### WHAT TO PRODUCE
Print the lines below from the line with "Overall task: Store" to the line with "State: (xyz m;" exactly, keeping both ends, and print no pictures.

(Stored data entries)
--
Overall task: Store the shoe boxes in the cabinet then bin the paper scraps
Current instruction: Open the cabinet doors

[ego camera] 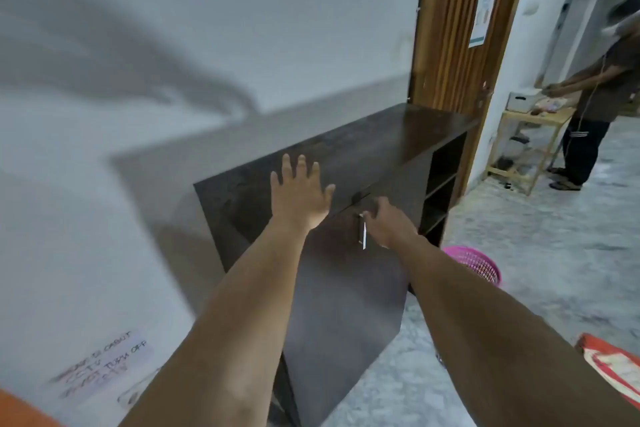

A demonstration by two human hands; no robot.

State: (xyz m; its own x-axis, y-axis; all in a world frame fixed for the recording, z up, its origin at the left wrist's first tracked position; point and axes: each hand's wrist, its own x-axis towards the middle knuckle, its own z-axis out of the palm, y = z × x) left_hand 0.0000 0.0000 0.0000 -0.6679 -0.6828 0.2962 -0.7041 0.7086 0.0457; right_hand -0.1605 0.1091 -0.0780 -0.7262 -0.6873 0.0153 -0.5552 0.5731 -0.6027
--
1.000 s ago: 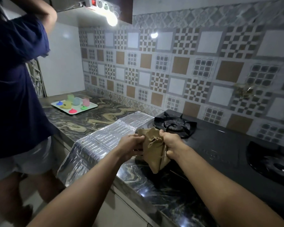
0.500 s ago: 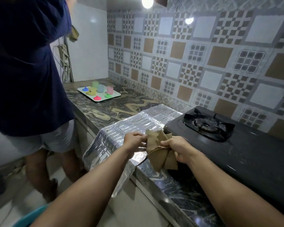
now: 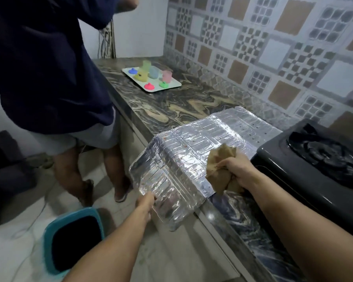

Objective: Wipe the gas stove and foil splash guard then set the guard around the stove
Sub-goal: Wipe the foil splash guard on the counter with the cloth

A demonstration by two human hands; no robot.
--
### TASK OUTPUT
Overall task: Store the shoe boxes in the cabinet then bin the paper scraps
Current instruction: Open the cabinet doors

[ego camera] 

A demonstration by two human hands; no robot.

State: (xyz m; its own x-axis, y-axis; all in a world frame fixed for the recording, z up, its origin at the left wrist's first tracked position; point and axes: each hand's wrist, its own x-axis towards the middle knuckle, its own z-axis out of the palm, y = z × x) left_hand 0.0000 0.0000 0.0000 -0.6679 -0.6828 0.2962 -0.7041 0.7086 0.0457; right_hand -0.1605 0.1091 -0.0780 -0.7262 -0.6873 0.0153 -0.5552 0.5731 -0.6027

The answer is complete, and the exercise is done.